Task requirements
Report the count of lines below that include "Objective", without any other text.
__________________________________________________
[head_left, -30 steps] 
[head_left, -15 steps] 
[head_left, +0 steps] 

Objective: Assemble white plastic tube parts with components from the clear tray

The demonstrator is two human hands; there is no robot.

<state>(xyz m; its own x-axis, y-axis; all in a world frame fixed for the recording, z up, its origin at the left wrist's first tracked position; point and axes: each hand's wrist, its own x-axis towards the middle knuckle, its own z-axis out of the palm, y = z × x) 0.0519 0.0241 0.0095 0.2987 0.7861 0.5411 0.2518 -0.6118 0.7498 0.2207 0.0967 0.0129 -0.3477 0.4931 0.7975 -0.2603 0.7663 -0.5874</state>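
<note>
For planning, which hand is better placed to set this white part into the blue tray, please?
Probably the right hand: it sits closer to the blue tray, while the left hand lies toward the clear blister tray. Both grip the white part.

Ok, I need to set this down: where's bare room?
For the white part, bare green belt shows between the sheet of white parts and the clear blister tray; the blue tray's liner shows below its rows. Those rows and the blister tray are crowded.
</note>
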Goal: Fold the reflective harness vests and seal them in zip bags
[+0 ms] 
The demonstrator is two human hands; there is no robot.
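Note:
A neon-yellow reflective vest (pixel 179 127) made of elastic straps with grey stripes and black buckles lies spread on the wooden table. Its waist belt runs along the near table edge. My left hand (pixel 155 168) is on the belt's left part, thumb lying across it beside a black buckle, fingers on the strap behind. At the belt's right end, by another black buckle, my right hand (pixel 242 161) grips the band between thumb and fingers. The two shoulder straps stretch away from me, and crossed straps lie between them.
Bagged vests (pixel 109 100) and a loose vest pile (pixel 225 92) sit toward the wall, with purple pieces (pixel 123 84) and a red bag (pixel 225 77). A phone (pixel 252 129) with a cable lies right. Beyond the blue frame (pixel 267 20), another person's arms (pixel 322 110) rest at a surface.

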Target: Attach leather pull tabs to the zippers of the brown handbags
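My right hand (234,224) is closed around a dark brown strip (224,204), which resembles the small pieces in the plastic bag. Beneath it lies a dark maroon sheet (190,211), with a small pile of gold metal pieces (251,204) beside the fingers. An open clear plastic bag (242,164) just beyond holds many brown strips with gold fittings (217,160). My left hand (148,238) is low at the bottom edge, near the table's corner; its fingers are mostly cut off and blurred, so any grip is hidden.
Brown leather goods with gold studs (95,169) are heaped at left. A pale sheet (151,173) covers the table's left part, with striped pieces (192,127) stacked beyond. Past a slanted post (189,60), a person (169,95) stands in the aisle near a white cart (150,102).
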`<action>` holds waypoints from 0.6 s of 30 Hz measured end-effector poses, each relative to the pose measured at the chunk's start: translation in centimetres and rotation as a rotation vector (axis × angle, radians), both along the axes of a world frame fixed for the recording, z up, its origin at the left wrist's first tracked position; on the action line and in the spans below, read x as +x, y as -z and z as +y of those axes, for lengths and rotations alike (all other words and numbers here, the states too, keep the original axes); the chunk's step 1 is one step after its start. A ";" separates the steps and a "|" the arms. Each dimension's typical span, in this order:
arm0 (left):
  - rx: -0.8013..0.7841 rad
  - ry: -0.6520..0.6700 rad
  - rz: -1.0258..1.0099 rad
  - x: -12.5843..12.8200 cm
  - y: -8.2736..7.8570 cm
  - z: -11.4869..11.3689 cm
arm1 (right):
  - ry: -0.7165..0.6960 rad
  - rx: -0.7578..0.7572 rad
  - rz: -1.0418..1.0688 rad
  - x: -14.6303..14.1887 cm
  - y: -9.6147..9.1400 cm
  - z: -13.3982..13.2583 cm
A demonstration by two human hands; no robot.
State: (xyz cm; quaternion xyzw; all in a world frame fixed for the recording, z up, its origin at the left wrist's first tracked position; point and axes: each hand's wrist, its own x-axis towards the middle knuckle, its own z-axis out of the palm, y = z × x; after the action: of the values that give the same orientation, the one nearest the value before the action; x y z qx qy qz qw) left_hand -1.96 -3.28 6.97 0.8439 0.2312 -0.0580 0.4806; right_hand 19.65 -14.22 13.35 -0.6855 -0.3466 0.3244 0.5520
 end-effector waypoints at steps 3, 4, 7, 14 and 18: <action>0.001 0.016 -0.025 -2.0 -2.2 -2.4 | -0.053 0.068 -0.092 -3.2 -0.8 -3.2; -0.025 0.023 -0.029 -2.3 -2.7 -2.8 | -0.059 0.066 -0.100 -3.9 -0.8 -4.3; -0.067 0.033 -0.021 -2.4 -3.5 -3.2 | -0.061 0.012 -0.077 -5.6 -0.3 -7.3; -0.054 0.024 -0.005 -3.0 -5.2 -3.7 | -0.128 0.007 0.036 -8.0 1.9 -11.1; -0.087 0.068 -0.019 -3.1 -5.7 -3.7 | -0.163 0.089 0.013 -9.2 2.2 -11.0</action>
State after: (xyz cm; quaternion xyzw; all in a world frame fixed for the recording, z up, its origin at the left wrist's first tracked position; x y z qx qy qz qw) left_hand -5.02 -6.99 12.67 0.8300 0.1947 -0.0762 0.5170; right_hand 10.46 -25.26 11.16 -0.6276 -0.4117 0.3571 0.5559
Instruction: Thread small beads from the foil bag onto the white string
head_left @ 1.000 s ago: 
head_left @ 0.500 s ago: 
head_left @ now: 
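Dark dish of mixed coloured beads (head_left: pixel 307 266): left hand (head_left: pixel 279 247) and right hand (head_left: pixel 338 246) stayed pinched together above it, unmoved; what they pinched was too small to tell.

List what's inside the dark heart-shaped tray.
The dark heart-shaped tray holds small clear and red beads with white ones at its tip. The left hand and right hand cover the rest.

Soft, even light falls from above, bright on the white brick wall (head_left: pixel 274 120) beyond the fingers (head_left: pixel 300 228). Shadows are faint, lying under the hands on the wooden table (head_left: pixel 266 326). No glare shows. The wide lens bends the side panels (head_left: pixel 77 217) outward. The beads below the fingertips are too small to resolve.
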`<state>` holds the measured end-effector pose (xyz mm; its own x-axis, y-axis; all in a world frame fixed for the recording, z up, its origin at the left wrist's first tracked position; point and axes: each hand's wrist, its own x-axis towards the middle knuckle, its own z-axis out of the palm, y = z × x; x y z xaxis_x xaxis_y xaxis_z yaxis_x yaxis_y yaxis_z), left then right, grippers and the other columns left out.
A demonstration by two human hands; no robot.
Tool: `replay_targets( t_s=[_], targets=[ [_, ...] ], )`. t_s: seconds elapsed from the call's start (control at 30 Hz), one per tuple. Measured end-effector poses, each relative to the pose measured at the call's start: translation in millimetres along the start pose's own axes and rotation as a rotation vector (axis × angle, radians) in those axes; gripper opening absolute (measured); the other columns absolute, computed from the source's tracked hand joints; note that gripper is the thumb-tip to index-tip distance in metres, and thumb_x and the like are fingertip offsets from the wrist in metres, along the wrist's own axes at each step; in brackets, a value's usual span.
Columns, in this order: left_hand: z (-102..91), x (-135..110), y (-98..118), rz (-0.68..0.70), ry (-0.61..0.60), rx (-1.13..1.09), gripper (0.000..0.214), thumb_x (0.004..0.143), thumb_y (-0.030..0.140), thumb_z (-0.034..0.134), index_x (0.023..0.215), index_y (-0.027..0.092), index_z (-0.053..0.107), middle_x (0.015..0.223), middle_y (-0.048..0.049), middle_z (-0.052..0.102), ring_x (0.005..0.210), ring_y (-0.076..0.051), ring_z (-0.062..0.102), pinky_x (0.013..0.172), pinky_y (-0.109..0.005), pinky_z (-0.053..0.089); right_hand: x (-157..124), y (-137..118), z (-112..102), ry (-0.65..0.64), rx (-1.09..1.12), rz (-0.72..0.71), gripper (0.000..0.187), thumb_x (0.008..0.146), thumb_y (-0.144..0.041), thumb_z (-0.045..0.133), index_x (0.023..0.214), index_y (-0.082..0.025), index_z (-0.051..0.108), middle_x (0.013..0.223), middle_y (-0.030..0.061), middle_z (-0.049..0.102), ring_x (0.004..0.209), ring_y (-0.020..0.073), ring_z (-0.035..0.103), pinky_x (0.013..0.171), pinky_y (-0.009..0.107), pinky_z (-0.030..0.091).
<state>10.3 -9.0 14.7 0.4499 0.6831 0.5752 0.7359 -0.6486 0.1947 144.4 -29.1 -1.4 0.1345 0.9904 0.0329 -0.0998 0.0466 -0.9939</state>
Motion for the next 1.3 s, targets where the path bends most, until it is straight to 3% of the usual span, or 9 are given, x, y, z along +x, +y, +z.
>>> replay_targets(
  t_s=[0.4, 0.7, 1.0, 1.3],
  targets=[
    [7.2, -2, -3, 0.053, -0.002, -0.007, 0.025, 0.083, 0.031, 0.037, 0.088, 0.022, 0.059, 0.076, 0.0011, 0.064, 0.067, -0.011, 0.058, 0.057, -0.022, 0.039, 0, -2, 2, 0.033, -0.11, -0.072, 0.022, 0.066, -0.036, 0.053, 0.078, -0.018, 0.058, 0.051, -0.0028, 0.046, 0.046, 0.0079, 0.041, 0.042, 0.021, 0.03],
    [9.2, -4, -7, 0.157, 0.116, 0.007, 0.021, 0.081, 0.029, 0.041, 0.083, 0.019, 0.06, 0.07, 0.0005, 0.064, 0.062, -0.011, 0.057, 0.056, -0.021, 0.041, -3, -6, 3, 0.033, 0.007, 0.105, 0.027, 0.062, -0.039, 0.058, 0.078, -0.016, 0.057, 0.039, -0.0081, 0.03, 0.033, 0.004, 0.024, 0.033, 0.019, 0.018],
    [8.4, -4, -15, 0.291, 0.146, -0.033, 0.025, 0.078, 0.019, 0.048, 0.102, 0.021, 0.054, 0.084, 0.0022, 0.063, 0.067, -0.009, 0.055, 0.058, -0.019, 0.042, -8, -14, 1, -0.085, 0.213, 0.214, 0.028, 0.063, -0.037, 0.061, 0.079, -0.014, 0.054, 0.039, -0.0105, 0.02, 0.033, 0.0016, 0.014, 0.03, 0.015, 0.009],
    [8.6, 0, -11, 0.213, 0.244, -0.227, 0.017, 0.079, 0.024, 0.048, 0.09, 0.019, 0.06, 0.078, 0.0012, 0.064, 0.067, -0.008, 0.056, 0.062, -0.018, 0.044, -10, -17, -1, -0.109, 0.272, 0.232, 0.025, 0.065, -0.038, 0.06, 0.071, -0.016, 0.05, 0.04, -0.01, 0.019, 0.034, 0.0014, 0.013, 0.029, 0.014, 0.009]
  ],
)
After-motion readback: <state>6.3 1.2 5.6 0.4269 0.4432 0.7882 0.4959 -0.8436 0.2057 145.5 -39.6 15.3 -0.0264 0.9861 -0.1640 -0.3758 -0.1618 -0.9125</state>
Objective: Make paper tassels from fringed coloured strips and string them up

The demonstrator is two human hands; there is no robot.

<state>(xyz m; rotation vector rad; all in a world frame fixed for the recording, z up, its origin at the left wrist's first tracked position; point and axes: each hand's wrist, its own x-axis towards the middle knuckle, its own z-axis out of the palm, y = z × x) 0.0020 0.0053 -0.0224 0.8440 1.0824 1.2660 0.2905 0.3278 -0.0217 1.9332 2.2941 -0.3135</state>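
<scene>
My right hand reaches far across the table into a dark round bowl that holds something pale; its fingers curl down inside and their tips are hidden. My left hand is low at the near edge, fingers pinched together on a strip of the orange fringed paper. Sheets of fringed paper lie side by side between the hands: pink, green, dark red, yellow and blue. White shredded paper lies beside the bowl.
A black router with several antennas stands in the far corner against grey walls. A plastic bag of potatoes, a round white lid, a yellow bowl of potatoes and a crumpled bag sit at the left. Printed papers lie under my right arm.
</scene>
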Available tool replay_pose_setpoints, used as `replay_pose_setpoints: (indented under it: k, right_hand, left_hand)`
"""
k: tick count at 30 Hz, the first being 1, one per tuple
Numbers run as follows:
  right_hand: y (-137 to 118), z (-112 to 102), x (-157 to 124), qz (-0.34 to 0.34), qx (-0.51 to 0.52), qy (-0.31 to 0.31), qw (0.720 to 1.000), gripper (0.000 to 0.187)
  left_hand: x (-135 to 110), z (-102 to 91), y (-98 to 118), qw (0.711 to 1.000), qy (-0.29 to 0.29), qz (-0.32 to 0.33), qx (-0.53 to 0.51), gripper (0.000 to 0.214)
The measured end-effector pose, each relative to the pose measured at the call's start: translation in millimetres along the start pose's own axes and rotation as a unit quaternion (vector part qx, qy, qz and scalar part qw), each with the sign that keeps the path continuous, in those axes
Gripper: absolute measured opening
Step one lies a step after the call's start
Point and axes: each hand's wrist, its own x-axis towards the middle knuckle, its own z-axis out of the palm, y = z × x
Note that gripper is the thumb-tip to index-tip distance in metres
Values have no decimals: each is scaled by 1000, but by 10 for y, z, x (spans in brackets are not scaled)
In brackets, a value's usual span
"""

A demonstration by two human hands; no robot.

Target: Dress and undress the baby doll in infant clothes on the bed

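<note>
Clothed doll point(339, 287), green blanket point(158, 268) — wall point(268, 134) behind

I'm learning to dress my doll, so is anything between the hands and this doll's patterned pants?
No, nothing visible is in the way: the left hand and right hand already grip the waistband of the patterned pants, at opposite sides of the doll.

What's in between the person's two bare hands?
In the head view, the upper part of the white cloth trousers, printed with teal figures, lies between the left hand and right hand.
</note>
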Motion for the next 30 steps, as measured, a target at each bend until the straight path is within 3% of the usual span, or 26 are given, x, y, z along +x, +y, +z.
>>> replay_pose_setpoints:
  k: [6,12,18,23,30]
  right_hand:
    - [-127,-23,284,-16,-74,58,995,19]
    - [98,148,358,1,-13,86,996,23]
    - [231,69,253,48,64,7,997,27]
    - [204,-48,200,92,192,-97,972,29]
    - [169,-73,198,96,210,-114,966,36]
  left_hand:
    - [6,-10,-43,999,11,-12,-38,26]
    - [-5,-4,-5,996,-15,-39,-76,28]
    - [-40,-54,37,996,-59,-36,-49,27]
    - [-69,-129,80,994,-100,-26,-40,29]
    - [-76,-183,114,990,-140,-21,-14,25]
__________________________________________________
Answer to this problem
2